The JHTA’s Reader, who has been among those expressing concern about the labour shortage, is pushing ahead with steps to get an apprenticeship programme at Moon Palace, Jamaica, where he is the general manager.
“We are working now with the Ministry of Labour to see if I can meet with the minister to see how we can bring in people… on an apprentice programme. My hotel, in particular, is prepared right now to sponsor up to 50 of those people from Ocho Rios High and from Marcus Garvey [High] to… put them on a three-month training programme. I will pay them and, under the proper working conditions, just carry them through the system. So when I want line employees they are there already,” he told the Jamaica Observer on Wednesday.
“We are short on employees now; yet in the United States you can work at 14, whether packing shelves or whatever. In Jamaica, you have to work at 18. So, you have 16-18-year-old people who leave all-age school or whatever with no intention of going to high school or to go to university. They just want to work and it’s illegal to have them work,” the JHTA head stated.

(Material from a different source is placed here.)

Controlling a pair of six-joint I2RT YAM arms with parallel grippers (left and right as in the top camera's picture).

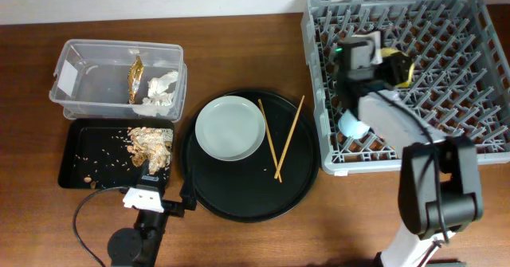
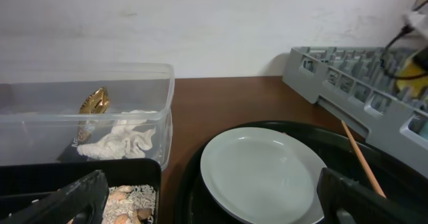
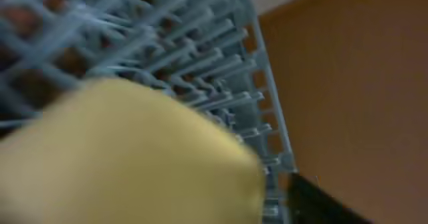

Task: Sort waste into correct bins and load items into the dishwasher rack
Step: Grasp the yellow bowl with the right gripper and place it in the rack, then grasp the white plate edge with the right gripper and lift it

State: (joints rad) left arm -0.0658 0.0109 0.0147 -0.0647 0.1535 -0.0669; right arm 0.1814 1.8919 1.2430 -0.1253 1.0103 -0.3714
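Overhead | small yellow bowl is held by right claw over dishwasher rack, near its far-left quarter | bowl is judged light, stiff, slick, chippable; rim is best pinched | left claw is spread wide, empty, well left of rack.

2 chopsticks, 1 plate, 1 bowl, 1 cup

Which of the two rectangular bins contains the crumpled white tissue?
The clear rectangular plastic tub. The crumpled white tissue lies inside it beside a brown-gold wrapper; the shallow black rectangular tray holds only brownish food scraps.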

He said his recent participation in an International Labour Organization (ILO) conference in Geneva brought into focus the need to look at how the local labour market operates within the tourism sector. He is heartened by discussions that have been taking place locally.
“The JEF (Jamaica Employers Federation), employers and unions are going to group together shortly to do a presentation on the whole labour market, how to deal with salaries, working conditions, OSHA (Occupational Safety and Health Administration), the whole works. I think we need to bring these things now to the fore and address them in a holistic way because the employees make our companies and if you don’t treat them well, how you going to have a company,” he said.
“Discussions have to take place and, as I said, I want to be part of a tripartite discussion which I know JEF, in particular, is putting together based on the discussions from ILO… We have to relook at labour, how to engage labour. Some of the legal frameworks that we have in place now need to change so that employment can be more flexible,” Reader said.